Cessons de mépriser le cinéma en Afrique
Souleymane Cissé Cinéaste malien, double Étalon de Yennenga (Fespaco 1979 et 1983) et Prix du jury à Cannes en 1987.
L’état du cinéma africain est-il préoccupant ? La situation est évidemment différente selon les pays. Mais il y a un point commun sur tout le continent : en l’espace de cinquante ans, il n’a pas été possible de créer les structures nécessaires pour mettre en place une véritable industrie de l’image. C’est-à-dire une industrie qui se nourrit avant tout du cinéma, comme c’est le cas des télévisions des pays développés.
Cette carence est grave. Car le cinéma est ce qui peut donner espoir. C’est une création qui représente l’un des progrès les plus importants pour l’humanité. Cet instrument permet, en effet, d’explorer absolument tout. Les Américains, on le sait, ont très bien compris que le septième art était un outil culturel majeur mais aussi de développement. C’est avant tout avec le cinéma qu’ils ont fait exister et rayonner la culture américaine. Malheureusement, sur le continent, nous n’avons guère pu profiter de ce progrès.
Qui sont les responsables de cette situation ? Les cinéastes n’ont pas le pouvoir de décision pour faire exister une industrie de l’image. Et les politiques, qui ne les écoutent pas, n’ont pas compris l’enjeu que représente le septième art. Ils ont laissé détruire les réseaux de salles qui existaient en Afrique, autorisant qu’on les vende au plus offrant comme n’importe quel magasin. Dans l’esprit de la politique de la Banque mondiale et du FMI, ils ont considéré que cette activité n’était pas rentable et qu’elle devait ou pouvait disparaître.
Sans penser à leurs peuples, les dirigeants, même quand il s’agissait d’intellectuels et d’universitaires, ont ainsi détruit, comme on le leur demandait, les quelques structures qui existaient. On a ainsi détruit l’un des fondements de nos sociétés. En méprisant la culture, en oubliant le rôle essentiel du cinéma.
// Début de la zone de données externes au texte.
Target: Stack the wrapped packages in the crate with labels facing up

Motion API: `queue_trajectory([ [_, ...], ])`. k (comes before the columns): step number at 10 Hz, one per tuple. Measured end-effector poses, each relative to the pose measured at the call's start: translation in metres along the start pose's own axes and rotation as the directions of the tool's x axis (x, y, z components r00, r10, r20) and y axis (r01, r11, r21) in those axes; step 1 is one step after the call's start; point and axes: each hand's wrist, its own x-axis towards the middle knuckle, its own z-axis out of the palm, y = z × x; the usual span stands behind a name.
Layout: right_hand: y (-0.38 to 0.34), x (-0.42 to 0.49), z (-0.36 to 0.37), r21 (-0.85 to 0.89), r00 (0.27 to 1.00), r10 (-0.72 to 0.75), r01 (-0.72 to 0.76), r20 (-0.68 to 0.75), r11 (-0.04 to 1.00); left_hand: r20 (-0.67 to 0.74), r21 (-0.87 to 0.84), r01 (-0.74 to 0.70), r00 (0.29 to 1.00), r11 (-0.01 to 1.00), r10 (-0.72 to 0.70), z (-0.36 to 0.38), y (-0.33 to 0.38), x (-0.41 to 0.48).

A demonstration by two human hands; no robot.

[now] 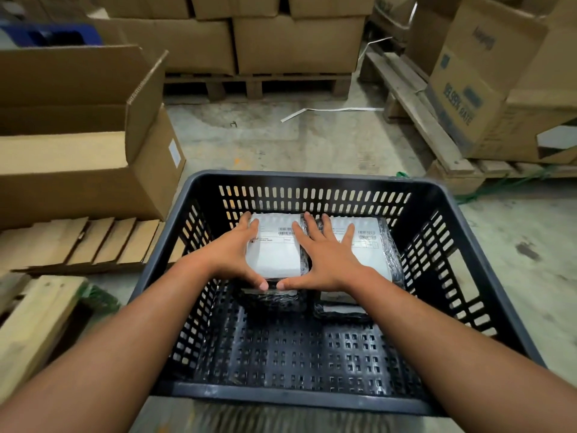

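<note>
A dark slotted plastic crate [312, 178] stands on the floor in front of me. Against its far wall lie two stacks of black-wrapped packages with white labels facing up. Both hands grip the top left package [274, 254]: my left hand [237, 251] on its left edge, my right hand [324, 257] on its right edge, thumbs meeting at the near edge. The right hand's fingers reach over the gap towards the right package [371, 242]. More wrapped packages show beneath each top one.
An open cardboard box [93, 170] sits left of the crate, with flattened cardboard [78, 242] before it. Wooden pallets loaded with cartons [296, 42] stand behind and to the right. A wooden block [37, 320] lies at near left.
</note>
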Motion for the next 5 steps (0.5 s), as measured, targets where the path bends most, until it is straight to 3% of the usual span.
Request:
queue_trajectory([
  [2,0.001,-0.004,0.000,0.089,0.999,-0.027,0.030,-0.042,0.996,-0.011,-0.054,0.011,1.000,0.999,-0.011,0.002,-0.002,-0.002],
  [3,0.000,-0.009,-0.016,0.284,0.996,0.020,0.007,-0.091,0.959,-0.022,-0.121,-0.002,1.000,0.993,-0.001,0.006,-0.002,-0.007],
  [4,-0.005,-0.016,-0.036,0.517,0.981,0.090,0.013,-0.174,0.856,-0.018,-0.188,-0.003,1.000,0.982,0.000,0.006,-0.004,-0.008],
  [5,-0.017,-0.027,-0.087,0.724,0.950,0.125,0.128,-0.285,0.678,-0.042,-0.354,0.026,0.998,0.935,-0.044,0.006,0.000,-0.011],
])
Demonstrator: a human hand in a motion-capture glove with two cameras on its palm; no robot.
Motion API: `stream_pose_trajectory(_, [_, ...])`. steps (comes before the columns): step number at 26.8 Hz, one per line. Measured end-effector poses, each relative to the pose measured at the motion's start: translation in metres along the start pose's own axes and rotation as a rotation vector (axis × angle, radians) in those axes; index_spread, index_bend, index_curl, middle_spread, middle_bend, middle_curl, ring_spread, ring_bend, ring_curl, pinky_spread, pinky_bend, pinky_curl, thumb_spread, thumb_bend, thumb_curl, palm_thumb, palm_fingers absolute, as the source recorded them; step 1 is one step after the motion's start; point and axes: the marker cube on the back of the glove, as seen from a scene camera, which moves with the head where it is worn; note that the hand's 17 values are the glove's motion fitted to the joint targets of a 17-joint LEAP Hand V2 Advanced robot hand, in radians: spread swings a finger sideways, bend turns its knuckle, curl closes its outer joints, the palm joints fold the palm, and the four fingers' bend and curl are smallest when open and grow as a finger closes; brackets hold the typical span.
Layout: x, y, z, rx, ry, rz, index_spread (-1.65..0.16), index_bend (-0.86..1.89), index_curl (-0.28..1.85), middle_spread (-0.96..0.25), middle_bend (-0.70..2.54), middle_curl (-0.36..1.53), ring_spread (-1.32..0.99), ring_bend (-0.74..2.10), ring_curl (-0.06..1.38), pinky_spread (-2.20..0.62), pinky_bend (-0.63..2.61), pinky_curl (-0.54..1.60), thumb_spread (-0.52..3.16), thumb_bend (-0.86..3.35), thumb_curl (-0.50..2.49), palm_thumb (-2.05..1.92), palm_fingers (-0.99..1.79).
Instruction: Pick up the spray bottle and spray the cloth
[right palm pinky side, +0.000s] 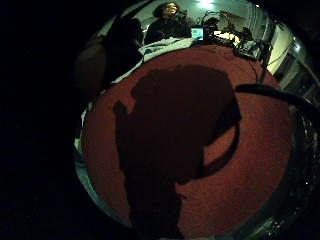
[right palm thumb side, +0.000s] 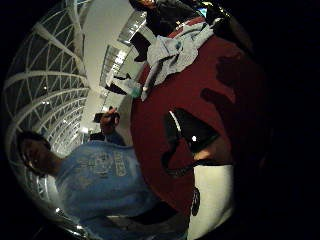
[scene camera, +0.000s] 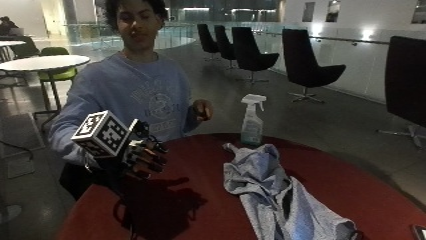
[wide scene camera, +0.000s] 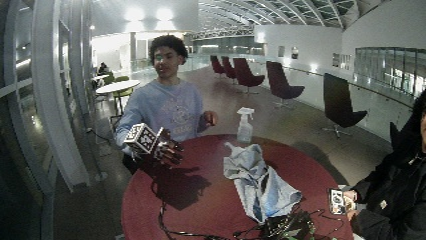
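Nearest the outside camera, I see the crumpled grey-blue cloth (scene camera: 276, 195) lying in a long heap on the round dark-red table (scene camera: 193, 220), running from near the front edge back toward the far rim. Just beyond its far end stands the clear plastic spray bottle with a white trigger head (scene camera: 252, 120), upright near the table's far edge, close to the cloth but I cannot tell whether they touch. Nothing is holding the bottle.

My black-gloved right hand (scene camera: 143, 156) hovers above the table's near-left part, well apart from both bottle and cloth. Its fingers (scene camera: 154, 161) are loosely curled and relaxed, holding nothing. It throws a broad dark shadow (scene camera: 163, 202) on the red surface beneath. My bare left hand (scene camera: 202, 110) is raised at chest height, behind the table and beside the bottle without touching it; its fingers look partly curled, though I cannot tell more.

From the little-finger-side palm camera I see mostly red tabletop (right palm pinky side: 250, 165) with the hand's shadow (right palm pinky side: 170, 145) across it, and the cloth (right palm pinky side: 162, 47) pale at the far rim. From the thumb-side palm camera the cloth (right palm thumb side: 175, 52) lies bunched on the red table (right palm thumb side: 160, 120), with the spray bottle (right palm thumb side: 131, 89) just beside it at the table's edge.
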Motion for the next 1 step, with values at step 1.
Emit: stream_pose_trajectory(1, [0.0001, -0.0003, 0.0, 0.0, 0.002, 0.0, -0.33, 0.14, 0.29, -0.02, 0.28, 0.4, 0.0, 0.44, 0.35, 0.23, 0.18, 0.28, 1.07, -0.02, 0.37, 0.68, 0.66])
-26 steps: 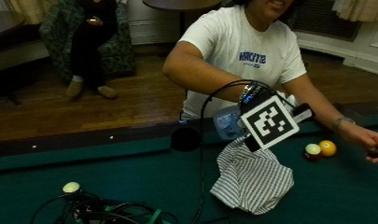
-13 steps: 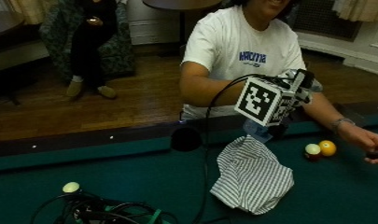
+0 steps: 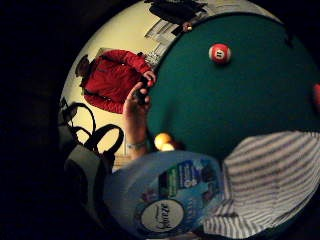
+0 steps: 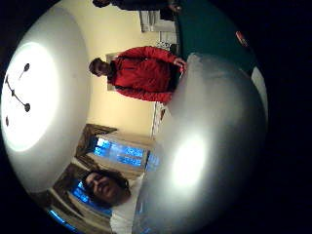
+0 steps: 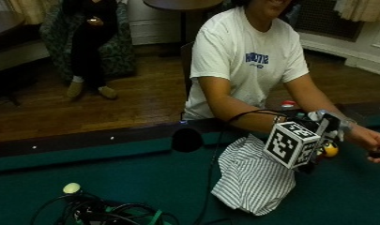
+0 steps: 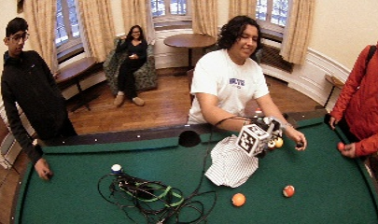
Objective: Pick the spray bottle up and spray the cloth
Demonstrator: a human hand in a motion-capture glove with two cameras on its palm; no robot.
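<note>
You held the spray bottle [image 3: 165, 200] in your right hand [image 5: 314, 129], fingers around it | above striped cloth [image 5: 252, 176] by pool table's near rail [image 5: 114, 145] | risk: nozzle misaimed, wetting felt

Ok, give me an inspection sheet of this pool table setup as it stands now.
Surface: green pool table, pocket at the rail.
Job's things: striped cloth lies crumpled on the felt; spray bottle is close to the palm, near the cloth.
Clutter: yellow ball beside the cloth; orange ball and red ball further out.
Grippers: right hand holds the spray bottle.
Cables: tangle of cables on the felt.
Surroundings: wooden floor, round table.
</note>
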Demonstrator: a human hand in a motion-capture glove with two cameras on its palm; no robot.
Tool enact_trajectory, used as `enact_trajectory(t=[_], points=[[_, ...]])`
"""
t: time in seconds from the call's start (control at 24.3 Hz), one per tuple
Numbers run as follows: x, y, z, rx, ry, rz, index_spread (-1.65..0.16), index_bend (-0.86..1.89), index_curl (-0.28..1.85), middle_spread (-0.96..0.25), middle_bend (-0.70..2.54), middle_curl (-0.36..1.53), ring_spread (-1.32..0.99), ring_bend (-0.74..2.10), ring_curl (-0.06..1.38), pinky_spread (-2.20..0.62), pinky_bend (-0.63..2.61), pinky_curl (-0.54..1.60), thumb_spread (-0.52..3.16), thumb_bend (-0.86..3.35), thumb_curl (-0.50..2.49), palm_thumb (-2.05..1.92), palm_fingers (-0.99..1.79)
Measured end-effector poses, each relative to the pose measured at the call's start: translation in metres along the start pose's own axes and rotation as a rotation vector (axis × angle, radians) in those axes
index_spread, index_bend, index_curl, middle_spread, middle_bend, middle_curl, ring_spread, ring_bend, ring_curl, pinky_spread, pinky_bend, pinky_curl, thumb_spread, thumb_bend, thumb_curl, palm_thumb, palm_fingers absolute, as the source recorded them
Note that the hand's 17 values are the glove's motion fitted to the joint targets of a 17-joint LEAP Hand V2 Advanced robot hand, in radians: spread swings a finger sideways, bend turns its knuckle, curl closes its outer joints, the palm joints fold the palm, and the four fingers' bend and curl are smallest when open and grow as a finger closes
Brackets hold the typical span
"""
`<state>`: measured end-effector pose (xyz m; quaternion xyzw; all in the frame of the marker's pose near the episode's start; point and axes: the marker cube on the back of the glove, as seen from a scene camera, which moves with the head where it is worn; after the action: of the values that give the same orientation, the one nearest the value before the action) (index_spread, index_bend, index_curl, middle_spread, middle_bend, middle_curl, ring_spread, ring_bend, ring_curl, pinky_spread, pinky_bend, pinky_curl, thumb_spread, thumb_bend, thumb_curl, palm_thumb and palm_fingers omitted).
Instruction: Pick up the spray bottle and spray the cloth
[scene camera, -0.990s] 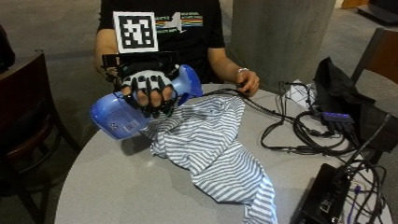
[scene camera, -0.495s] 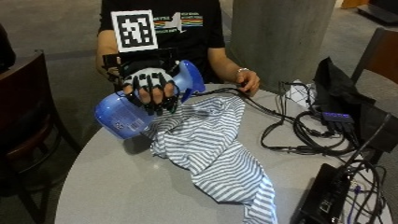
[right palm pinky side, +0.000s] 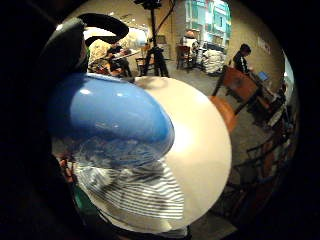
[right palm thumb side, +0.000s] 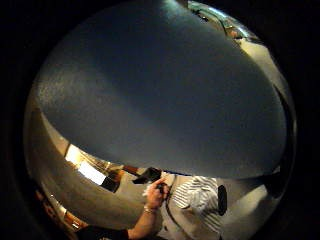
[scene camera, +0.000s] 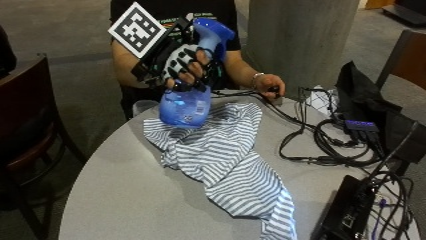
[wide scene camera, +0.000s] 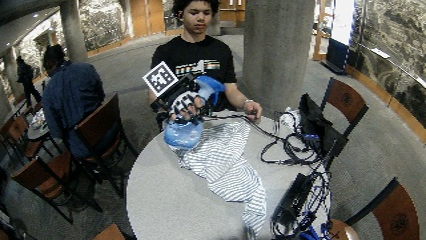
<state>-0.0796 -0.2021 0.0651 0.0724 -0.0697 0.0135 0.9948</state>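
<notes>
A round grey table (scene camera: 133, 200) fills the lower half of the outside view, and a person sits at its far edge, in the upper middle of the frame. Across the middle of the table lies the striped cloth (scene camera: 226, 165), white with blue-grey stripes, crumpled and running from just below the person down toward the lower right, where its end reaches the table's near edge. A tangle of black cables (scene camera: 326, 145) and a black bag (scene camera: 359, 100) take up the right side of the table, and a dark wooden chair (scene camera: 26, 130) stands at the left of the frame. The blue spray bottle (scene camera: 186, 102) is in the upper centre, held nearly upright above the far end of the cloth, its rounded translucent body low over the fabric and its blue spray head at the top; whether the base touches the cloth cannot be told. The gloved right hand (scene camera: 183, 65) grips the bottle's neck, fingers curled round it just under the head. In the little finger side palm view the blue body (right palm pinky side: 107, 125) sits close against the palm with the striped cloth (right palm pinky side: 145, 192) beneath it. The bare left hand (scene camera: 271, 91) rests on the table edge right of the bottle, fingers curled on a cable.
</notes>
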Motion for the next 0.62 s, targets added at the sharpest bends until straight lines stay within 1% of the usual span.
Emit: enact_trajectory(t=[0.12, 0.37, 0.62], points=[[-0.025, 0.006, 0.011, -0.022, -0.162, 0.006, -0.16, 0.35, 0.63, -0.1, 0.55, 0.53, -0.18, 0.57, 0.49, -0.14, 0.21, 0.5, 0.31, -0.03, 0.76, 1.01, 1.27], [-0.07, 0.01, 0.049, -0.139, -0.489, 0.029, -0.16, 0.35, 0.63, -0.1, 0.55, 0.52, -0.18, 0.57, 0.49, -0.14, 0.21, 0.51, 0.31, -0.04, 0.76, 1.01, 1.27], [-0.101, 0.022, 0.106, -0.196, -0.625, 0.057, -0.16, 0.34, 0.63, -0.1, 0.54, 0.52, -0.18, 0.57, 0.49, -0.14, 0.21, 0.51, 0.32, -0.04, 0.76, 1.01, 1.27]])
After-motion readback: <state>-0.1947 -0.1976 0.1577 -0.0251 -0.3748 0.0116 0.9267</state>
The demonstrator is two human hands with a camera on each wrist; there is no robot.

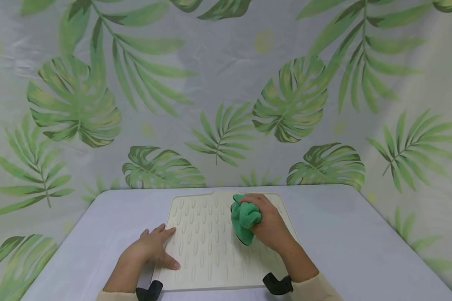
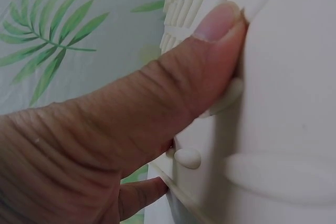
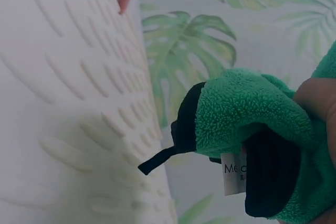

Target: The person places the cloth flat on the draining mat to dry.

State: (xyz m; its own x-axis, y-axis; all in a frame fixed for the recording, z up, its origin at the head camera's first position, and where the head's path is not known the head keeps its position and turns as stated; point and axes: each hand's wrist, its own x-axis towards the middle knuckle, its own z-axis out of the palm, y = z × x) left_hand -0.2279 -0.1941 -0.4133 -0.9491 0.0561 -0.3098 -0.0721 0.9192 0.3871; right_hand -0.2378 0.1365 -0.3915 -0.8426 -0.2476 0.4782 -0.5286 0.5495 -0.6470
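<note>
Right hand (image 1: 269, 221) has the cloth (image 1: 245, 217) scrunched in its grip, most of it bulging out left of the fingers, over the right half of the mat (image 1: 207, 246), toward the desk's (image 1: 335, 234) far edge. Left hand (image 1: 150, 246) is spread wide, thumb resting on the mat's left side.

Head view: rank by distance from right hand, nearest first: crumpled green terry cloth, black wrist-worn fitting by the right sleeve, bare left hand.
1. Crumpled green terry cloth: in the grip of the right hand.
2. Black wrist-worn fitting: lower in view, by the beige right sleeve.
3. Bare left hand: across, at the left edge of the cream ridged board.
</note>
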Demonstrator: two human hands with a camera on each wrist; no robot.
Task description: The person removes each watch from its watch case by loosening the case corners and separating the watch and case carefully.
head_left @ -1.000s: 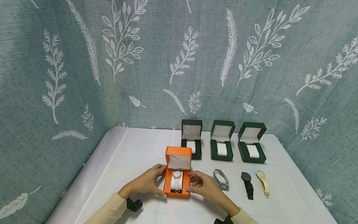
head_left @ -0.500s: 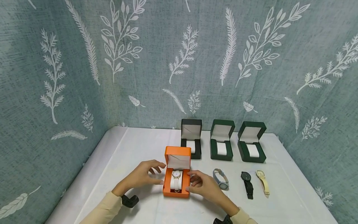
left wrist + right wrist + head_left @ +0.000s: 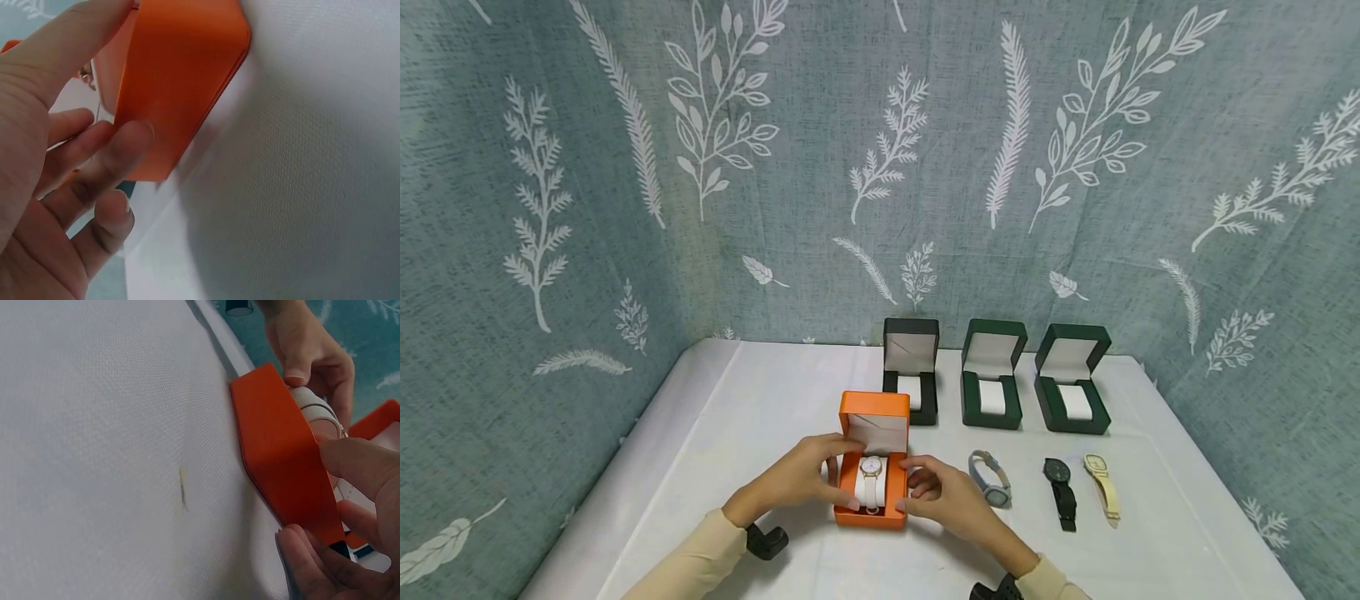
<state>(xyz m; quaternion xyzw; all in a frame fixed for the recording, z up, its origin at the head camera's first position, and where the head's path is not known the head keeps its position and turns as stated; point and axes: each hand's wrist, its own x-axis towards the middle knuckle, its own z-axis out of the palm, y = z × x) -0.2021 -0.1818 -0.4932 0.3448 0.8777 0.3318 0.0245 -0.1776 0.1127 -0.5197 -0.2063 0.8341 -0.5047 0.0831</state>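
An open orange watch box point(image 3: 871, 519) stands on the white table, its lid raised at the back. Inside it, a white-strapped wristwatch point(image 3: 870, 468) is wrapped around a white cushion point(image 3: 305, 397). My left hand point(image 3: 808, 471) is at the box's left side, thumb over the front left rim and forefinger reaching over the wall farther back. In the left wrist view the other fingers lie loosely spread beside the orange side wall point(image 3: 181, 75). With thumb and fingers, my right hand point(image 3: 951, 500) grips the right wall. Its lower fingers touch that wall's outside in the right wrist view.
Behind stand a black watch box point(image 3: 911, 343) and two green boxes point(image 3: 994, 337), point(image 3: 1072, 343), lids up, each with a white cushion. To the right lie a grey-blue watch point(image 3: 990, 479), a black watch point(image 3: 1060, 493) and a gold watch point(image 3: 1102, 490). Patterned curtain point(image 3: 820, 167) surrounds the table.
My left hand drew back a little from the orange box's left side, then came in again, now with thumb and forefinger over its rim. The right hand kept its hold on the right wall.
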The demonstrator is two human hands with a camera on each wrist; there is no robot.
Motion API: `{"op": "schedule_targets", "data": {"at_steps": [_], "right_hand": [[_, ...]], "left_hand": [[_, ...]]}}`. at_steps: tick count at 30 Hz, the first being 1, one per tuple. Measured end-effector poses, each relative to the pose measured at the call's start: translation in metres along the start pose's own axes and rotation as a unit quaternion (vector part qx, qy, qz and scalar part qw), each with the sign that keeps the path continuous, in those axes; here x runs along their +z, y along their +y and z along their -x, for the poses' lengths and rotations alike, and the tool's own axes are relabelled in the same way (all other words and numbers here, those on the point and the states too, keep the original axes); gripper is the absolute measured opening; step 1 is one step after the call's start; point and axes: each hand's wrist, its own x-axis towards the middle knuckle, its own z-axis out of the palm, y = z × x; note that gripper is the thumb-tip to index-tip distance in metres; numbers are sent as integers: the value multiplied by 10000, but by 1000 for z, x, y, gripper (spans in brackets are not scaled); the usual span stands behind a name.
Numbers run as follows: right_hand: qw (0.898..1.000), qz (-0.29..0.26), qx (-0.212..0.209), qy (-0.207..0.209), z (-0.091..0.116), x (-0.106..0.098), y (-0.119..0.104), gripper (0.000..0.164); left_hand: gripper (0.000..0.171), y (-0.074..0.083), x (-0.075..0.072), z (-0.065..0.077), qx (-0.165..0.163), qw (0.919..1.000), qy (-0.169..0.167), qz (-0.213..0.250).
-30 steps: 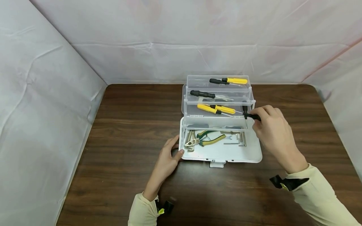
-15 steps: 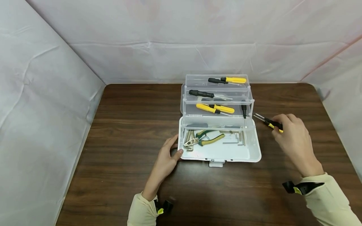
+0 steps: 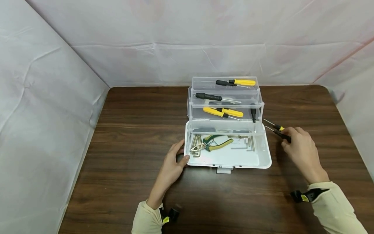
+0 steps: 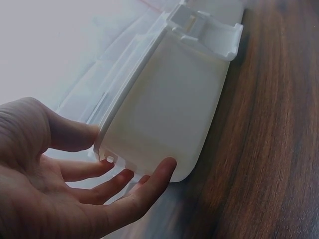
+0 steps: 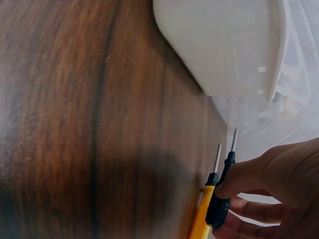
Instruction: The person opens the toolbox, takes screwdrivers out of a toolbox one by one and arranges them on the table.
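A white toolbox (image 3: 233,161) stands open with its clear trays raised. My left hand (image 3: 172,167) grips its near left corner, thumb on the rim and fingers along the end wall (image 4: 134,167) in the left wrist view. Right of the box, my right hand (image 3: 302,152) pinches a black-handled screwdriver (image 5: 218,208) between thumb and fingers, low over the table. Close beside it lies a yellow-and-black screwdriver (image 3: 279,127), its yellow handle (image 5: 201,219) partly behind the black one in the right wrist view. Both shafts point toward the box.
Pliers (image 3: 217,147) and several hex keys (image 3: 197,146) lie in the box bottom. The stepped trays (image 3: 201,85) hold screwdrivers with yellow (image 3: 232,112) or black handles (image 3: 208,97). A latch (image 3: 224,170) sticks out in front. White sheeting (image 3: 163,61) borders the wooden table (image 3: 131,130).
My right hand has drawn the screwdrivers out of the tray to the table on the right. The two have come apart, the yellow one now beside the black one. The left hand has stayed put.
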Motion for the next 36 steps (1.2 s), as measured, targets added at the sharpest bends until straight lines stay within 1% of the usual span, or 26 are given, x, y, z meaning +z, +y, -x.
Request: {"op": "schedule_targets", "data": {"at_steps": [5, 12, 17, 23, 31, 36], "right_hand": [[10000, 60, -39, -47, 2, 3, 4, 31], [9999, 76, 32, -147, 7, 7, 8, 31], [9999, 50, 47, -106, 7, 9, 8, 30], [10000, 74, -41, -35, 5, 11, 8, 30], [9998, 163, -64, -84, 4, 11, 6, 32], [9998, 119, -148, 61, 5, 7, 3, 32]], "left_hand": [[61, 0, 1, 0, 85, 9999, -14, 73], [61, -1, 3, 0, 98, 9999, -56, 127], [61, -2, 2, 1, 79, 9999, -36, 145], [60, -1, 1, 2, -10, 9999, -19, 154], [60, 0, 1, 3, -50, 9998, -8, 168], [60, -1, 1, 2, -42, 9998, -8, 169]]}}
A-t-on remarqué que, mis à part les politiques sénégalais, aucun dirigeant africain n’a assisté aux obsèques de Sembène Ousmane ? Cet homme, plus que quiconque, pensait que le cinéma pouvait apporter du changement sur le continent. De son vivant, aucun politique ne l’a soutenu. Pareil pour Youssef Chahine.
Le cinéma est un domaine qui fait peur à tout le monde, à nos politiques et surtout aux puissants du Nord. Sans doute ceux-ci soupçonnent-ils l’importance des images du cinéma, leur effet sur les hommes. Ils craignent ces images et veulent donc les éliminer pour ne proposer plus que les images produites directement par les télévisions. Des images qui, dans nos pays, de l’Égypte jusqu’à l’Afrique du Sud, sont d’une qualité si mauvaise, d’un contenu si faible, qu’elles nous font honte. L’écrit peut être toléré, car très peu de gens lisent, mais le cinéma ne peut l’être, car il a un impact beaucoup plus fort. La situation a empiré. Au Mali, par exemple, aussi paradoxal que cela puisse paraître, le cinéma se portait mieux sous les régimes des premiers chefs d’État, comme Modibo Keita ou Moussa Traoré.
Pour que la situation évolue, ce qui est indispensable, il faudrait, en tout premier lieu, que les États incitent les entrepreneurs à se diriger vers l’industrie cinématographique. Il y a suffisamment de grandes entreprises africaines rentables qui pourraient s’engager et investir dans ce secteur – dans les salles et dans les films. Mais il faudrait aussi que les cinéastes, ces individualistes qui agissent uniquement en fonction de leurs propres projets, soient plus solidaires pour mener des actions de sensibilisation auprès des États et de l’Union africaine. Sans volonté politique, rien ne se fera. Il faudrait convaincre au moins un chef d’État de l’importance de la culture et espérer que sa prise de conscience s’avère contagieuse. On dort depuis cinquante ans, il faut se réveiller.